Off-chain, mandatory initial margin depends entirely on who the two parties are, and it only ever bites when a swap dealer (SD) is on one side:
- SD ↔ SD, or SD ↔ a large financial user (≥ $8B): two-way mandatory.
- SD ↔ a smaller financial user (< $8B): one-way, negotiated.
- SD ↔ a commercial (non-financial) user: exempt.
- No swap dealer on either side: nothing is mandated. The parties set the margin themselves.
When it is mandatory, the amount is computed by ISDA-SIMM, the Standard Initial Margin Model. SIMM sizes a near-worst-case move over a 10-day horizon from the trade's risk sensitivities — not a flat percentage. For a plain NDF the only risk is FX delta, so the margin is the delta times a per-currency risk weight. That weight is why two pairs of the same size post different amounts:
| Pair | SIMM volatility group | FX risk weight | Initial margin on $1M |
|---|---|---|---|
| USD/PHP | Regular | ≈ 7.4 | ≈ $74,000 (7.4%) |
| USD/BRL | High-volatility | ≈ 10.3 | ≈ $103,000 (10.3%) |
The driver is the currency's risk, not the size of the trade.
These are single-trade, dealer-case figures, illustrative only. A real book nets offsetting positions down; ISDA recalibrates the weights twice a year. CRX does not charge them — the rate is the one you set in the quote, sized to the close-out horizon. SIMM is the reference you can size against, not the on-chain charge.
Can my margin earn yield while it's locked?
Yes — and this is why asking a client for collateral hurts less than it looks. Margin sits in the SCA for the life of the trade, but it need not sit dead. Posted in sUSDS — a token that pays about 5% a year — the margin earns while it stays locked. The collateral you require becomes the client's working capital, not a dead cost.
| Collateral | Yield | Counted as |
|---|---|---|
| USDC | none | 100% of face |
| sUSDS | ~5% / yr | 98% of face (200 bps haircut) |
The yield works for both sides: your posted margin earns, lowering your funding cost so you quote tighter; the taker's yield is its own and offsets its cost.
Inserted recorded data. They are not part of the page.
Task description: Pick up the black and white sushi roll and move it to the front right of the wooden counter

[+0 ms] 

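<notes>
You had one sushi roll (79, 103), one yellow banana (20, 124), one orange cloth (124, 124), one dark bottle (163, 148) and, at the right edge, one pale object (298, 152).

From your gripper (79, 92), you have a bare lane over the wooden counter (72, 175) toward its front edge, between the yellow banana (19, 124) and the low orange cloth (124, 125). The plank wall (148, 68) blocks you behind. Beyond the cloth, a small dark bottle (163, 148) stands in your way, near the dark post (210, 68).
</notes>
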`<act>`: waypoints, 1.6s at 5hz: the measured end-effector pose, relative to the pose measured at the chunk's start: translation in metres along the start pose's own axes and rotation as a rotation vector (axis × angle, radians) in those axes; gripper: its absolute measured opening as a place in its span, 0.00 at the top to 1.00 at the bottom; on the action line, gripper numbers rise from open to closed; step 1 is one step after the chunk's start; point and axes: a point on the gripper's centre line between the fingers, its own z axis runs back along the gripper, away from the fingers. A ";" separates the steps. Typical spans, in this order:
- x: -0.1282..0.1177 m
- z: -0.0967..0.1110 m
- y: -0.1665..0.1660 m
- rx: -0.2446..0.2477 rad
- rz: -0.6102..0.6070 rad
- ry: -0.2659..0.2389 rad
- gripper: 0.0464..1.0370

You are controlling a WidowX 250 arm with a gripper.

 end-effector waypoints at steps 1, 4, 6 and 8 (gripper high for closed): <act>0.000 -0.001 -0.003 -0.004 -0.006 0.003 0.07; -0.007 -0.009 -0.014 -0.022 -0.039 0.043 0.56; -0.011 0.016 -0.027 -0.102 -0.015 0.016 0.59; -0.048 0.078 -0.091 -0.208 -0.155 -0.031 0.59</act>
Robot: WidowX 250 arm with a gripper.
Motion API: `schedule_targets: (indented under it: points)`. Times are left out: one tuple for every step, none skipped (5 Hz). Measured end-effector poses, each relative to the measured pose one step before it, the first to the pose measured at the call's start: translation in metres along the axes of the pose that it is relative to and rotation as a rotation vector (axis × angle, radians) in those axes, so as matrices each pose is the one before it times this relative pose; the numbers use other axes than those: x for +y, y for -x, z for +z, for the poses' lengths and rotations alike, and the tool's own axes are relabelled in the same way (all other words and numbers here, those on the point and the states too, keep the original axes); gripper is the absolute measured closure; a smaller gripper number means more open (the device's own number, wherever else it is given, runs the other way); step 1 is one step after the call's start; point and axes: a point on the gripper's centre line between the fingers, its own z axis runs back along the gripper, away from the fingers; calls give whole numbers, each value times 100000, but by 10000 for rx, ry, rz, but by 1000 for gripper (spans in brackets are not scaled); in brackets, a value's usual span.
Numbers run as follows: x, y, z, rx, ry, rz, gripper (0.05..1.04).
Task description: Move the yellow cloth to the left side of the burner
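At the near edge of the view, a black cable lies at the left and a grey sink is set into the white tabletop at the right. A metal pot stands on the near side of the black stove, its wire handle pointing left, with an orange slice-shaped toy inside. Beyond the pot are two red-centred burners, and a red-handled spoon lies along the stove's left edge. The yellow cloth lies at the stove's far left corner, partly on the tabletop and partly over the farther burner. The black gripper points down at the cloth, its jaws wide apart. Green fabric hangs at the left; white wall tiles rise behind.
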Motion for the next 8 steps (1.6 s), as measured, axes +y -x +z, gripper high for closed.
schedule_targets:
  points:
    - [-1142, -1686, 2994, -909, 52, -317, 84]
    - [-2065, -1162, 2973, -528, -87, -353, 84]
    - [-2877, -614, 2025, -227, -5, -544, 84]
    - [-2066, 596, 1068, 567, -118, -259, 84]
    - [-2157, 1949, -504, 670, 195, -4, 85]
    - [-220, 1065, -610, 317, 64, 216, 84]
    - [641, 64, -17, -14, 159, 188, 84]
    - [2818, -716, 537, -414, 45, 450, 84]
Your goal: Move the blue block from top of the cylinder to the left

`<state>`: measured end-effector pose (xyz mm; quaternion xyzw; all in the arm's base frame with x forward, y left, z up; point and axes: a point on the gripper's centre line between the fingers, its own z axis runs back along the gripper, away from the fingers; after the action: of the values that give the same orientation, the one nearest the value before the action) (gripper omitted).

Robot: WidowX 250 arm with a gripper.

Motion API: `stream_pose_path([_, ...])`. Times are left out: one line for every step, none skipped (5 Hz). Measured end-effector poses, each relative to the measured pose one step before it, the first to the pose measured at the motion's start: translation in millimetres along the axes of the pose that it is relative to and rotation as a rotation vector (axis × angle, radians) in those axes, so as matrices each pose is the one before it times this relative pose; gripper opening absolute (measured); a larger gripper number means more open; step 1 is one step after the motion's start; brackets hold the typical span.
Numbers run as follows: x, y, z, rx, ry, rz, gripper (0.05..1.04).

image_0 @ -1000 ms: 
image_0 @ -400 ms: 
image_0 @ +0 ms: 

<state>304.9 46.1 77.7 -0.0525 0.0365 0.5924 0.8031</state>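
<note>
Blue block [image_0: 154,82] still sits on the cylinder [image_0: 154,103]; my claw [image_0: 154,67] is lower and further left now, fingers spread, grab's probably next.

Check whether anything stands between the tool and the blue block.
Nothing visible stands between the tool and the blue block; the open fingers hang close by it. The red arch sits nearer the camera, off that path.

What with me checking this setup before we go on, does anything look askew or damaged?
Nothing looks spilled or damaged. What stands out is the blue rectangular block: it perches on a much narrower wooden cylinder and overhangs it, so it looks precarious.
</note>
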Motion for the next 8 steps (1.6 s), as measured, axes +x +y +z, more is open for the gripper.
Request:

Both come out ahead, and the spread never has to move.
Over a 30-day tenor the yield runs around 2 bps off the cost. A longer tenor or larger margin widens it.
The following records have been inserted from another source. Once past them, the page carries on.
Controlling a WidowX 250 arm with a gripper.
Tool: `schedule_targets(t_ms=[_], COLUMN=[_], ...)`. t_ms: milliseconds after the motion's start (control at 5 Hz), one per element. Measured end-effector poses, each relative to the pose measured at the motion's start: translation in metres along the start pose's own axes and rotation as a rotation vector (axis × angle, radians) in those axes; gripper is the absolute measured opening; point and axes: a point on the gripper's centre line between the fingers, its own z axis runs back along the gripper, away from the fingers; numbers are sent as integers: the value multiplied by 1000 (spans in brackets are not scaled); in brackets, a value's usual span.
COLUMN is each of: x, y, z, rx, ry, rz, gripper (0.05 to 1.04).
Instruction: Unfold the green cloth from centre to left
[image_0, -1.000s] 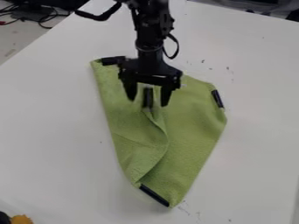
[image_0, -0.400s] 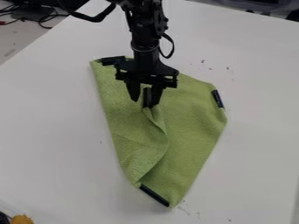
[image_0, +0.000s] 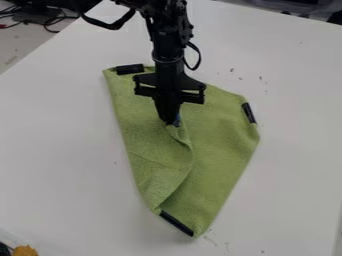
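green cloth: lying at the centre of the frame, one corner folded inward; the folded layer is covering part of it
dark end strips: one is sitting at the upper left of the cloth, one at its right edge, one at its bottom tip
gripper: hanging down at upper centre; its fingers are closing together on the folded corner, seemingly pinching its strip
white table: bearing the cloth
risk: a shallow pinch could be letting the corner slip at lift; fingertips catching the under layer too could be dragging the whole cloth leftward; pulling too low could be leaving the flap bunched
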Motion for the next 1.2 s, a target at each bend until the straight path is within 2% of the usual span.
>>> schedule_targets(t_ms=[200, 400, 600, 800, 1000, 1200], x=[1, 2, 2, 4, 5, 4], y=[-2, -3, -4, -6, -5, -6], z=[-3, -3, 0, 2, 3, 0], rx=[-14, -8, 8, 15, 18, 12], ry=[2, 1, 11, 6, 7, 18], rz=[-5, 0, -2, -19, -22, -29], gripper=[53, 67, 204, 449, 755, 991])
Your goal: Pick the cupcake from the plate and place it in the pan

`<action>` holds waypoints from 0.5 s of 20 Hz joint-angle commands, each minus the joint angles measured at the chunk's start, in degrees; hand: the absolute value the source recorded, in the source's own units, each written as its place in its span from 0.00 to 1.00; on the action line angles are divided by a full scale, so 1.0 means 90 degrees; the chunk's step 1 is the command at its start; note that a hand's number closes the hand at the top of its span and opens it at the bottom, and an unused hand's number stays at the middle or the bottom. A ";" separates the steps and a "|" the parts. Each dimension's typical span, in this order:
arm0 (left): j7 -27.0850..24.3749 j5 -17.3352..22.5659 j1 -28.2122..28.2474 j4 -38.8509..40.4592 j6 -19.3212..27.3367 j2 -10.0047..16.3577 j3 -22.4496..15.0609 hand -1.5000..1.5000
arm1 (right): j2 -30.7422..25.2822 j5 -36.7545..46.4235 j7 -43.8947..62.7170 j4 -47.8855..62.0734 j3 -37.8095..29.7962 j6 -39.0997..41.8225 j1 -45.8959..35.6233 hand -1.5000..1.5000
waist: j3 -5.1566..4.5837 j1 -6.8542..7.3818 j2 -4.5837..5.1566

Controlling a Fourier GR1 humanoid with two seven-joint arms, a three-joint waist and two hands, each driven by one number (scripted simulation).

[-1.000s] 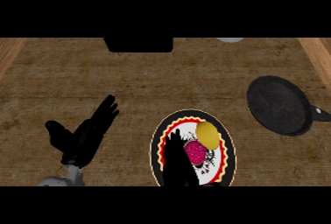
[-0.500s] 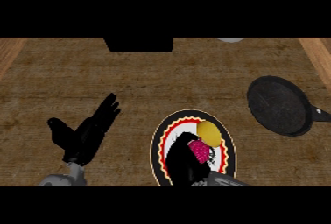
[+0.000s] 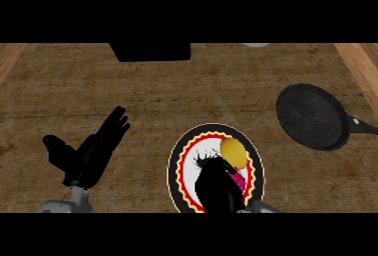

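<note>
In the head view, our right hand [image 3: 216, 187] lies over the plate [image 3: 175, 170]. It covers the cupcake [image 3: 238, 179], so only a pink sliver shows at its right edge, just below a yellow ball [image 3: 232, 151]. We cannot tell whether it grips. The pan [image 3: 310, 117] sits up and to the right, well apart, nearer this hand. Our left hand [image 3: 87, 150] rests open at the left.

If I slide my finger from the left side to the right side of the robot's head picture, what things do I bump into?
left hand → plate → pan. The right hand and the cupcake lie over the plate, so they share its place in the row.
</note>
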 commanded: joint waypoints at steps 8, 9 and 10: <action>-0.0116 0.0026 0.0447 -0.0218 0.0131 0.0006 0.0158 0.50 | -0.0944 -0.1812 0.0342 -0.3231 -0.1814 -0.2982 0.3083 1.00 | 0.0020 -0.0421 -0.0099; -0.0015 0.0087 0.0224 -0.0152 0.0192 -0.0049 0.0212 0.50 | -0.0986 -0.2083 0.0242 -0.3622 -0.1992 -0.3098 0.3200 1.00 | 0.0015 -0.0425 -0.0067; -0.0081 -0.0047 0.0365 -0.0223 0.0207 -0.0024 0.0124 0.50 | -0.1092 -0.2314 0.0188 -0.4008 -0.2166 -0.3251 0.3403 1.00 | 0.0019 -0.0404 -0.0080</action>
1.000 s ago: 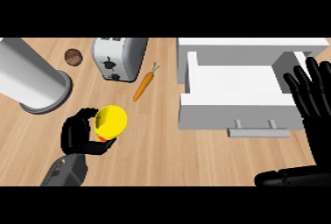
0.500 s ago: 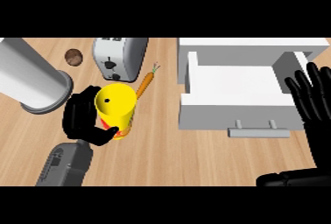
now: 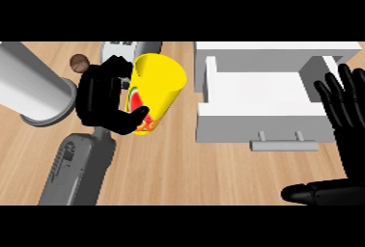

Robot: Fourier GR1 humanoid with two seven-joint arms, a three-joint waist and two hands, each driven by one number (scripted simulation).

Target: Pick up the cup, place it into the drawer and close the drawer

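My left hand [image 3: 107, 99] is curled round the yellow cup [image 3: 158, 84], thumb across the printed lower part and fingers behind its far side, so the cup sits in my grasp over the counter [image 3: 214, 169], near its back edge and left of the middle. It leans, with the wide end tipped toward the back edge. The step in hand, as I judge it, is the carry to the drawer [image 3: 264, 91], which stands pulled open at the back right, its white front and grey handle [image 3: 285, 144] facing me. To do this well I should bring the cup across to the right, high enough to pass the drawer's near-left wall, straighten it over the bare white floor, and lower it before I let go, since a leaning cup may roll or catch the rim. I see nothing lying in the drawer; I cannot see into the cup. My right hand [image 3: 347, 108] rests open, fingers up, at the counter's right edge just beside the drawer, well placed to push the front shut afterwards. A large grey canister [image 3: 35, 91] stands at the back left, clear of the path.
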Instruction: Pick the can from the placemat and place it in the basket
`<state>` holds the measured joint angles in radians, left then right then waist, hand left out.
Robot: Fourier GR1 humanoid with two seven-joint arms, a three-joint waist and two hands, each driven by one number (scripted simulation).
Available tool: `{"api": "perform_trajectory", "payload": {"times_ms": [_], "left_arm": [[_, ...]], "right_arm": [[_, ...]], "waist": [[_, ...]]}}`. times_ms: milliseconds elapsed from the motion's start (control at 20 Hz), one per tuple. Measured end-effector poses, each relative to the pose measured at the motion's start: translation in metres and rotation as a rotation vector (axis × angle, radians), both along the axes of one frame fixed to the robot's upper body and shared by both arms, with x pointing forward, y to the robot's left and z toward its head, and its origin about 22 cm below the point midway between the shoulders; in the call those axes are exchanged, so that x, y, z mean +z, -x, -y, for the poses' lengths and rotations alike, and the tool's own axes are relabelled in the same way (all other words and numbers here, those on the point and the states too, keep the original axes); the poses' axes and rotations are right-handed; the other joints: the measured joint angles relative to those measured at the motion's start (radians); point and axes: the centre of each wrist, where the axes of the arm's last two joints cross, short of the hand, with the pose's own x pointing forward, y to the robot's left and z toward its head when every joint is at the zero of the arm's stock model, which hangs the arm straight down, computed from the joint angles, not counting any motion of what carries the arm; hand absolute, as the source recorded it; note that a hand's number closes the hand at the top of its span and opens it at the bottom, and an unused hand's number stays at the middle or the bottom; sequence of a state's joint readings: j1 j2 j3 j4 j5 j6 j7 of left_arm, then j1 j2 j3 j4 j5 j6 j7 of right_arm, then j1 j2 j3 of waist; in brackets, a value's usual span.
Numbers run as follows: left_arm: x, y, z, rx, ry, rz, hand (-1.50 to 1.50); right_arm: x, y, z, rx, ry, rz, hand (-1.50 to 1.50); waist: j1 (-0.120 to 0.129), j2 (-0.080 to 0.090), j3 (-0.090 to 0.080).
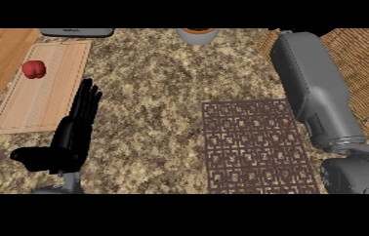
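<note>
no can shows on the dark brown patterned placemat; likely light, stiff, slick, best held round its side; black left hand rests straight-fingered; right hand unseen

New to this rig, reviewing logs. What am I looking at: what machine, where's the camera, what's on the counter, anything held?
It is a humanoid robot at a kitchen counter. The single picture comes from its head, looking steeply down, so only its arms show.

The black left hand rests open at the lower left, fingers up, holding nothing. The grey right forearm stretches up the right side. The right hand lies beyond the top edge, so what it holds cannot be seen.

On the speckled counter lies a dark patterned placemat with nothing on it. A woven basket sits at the upper right, partly behind the forearm. At the left is a wooden cutting board bearing a small red thing. An orange vessel and a grey object show at the top edge. No can is in view.
</note>
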<state>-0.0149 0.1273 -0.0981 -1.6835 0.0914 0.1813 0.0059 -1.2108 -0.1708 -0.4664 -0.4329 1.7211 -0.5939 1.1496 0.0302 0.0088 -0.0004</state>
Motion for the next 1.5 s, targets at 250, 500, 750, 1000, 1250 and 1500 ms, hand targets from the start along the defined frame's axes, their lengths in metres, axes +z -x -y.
{"api": "perform_trajectory", "payload": {"times_ms": [250,500,750,1000,1250,1500], "left_arm": [[0.0,-0.008,-0.001,0.01,-0.005,0.002,0.0],[-0.002,-0.002,0.001,0.012,-0.004,0.001,0.0],[-0.004,0.0,-0.002,0.016,0.0,0.002,0.0],[-0.005,-0.003,-0.002,0.019,0.006,0.004,0.0],[-0.002,-0.004,-0.002,0.012,0.003,0.0,0.0],[0.0,-0.003,-0.001,0.009,-0.002,-0.007,0.0]], "right_arm": [[-0.018,0.003,0.018,-0.025,-0.013,-0.029,1.5],[-0.04,0.01,0.041,-0.055,-0.032,-0.069,1.5],[-0.052,0.015,0.051,-0.065,-0.054,-0.075,1.5],[-0.064,0.021,0.067,-0.079,-0.081,-0.057,1.5],[-0.08,0.029,0.08,-0.107,-0.124,-0.038,1.5],[-0.091,0.035,0.09,-0.151,-0.148,-0.025,-1.5]], "waist": [[-0.008,0.0,0.0],[-0.01,-0.002,0.0],[-0.014,-0.008,-0.003],[-0.014,-0.009,-0.004],[-0.014,-0.01,-0.004],[-0.012,-0.008,-0.003]]}}
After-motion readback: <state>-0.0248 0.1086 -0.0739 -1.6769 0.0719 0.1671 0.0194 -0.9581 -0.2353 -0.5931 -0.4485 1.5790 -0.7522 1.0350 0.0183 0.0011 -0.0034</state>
What happens if the taker can't pay?
The contract removes the taker automatically, at the margin line, before the loss reaches you. You never chase a taker, send a margin call, or file a claim.
- Variation margin debits the loss. As the rate moves against the taker, the loss is taken from its general balance — its free wallet inside CRX. No notice.
- Default check sweeps. If the general balance cannot cover the call, every one of the taker's SCAs is marked at one fresh price and its profit and loss collected at once.
- Removal. Still short after the sweep, the taker loses account access and enters the default procedure. Its position is auctioned to another maker, and it is paid out of its own estate.
A taker can only touch your collateral after its own deposit, general balance, and the guarantee fund are gone — and removal happens long before that line.
This is solvency-based, not behaviour-based. CRX removes a taker that runs out of collateral. It does not score, rank, or ban takers for anything else.
In a default, who gets paid first?
The defaulting taker is paid out of its own estate, never from your collateral: its deposit first, then its general balance, then the CRX guarantee fund.
The fund is CRX's own money, not a member pool. In the MVP it holds a $1 seed.
What sets the settlement price?
One Pyth EMA. The same number marks the trade and settles it. A moving average cannot be moved by a single print. There is no EMTA fixing.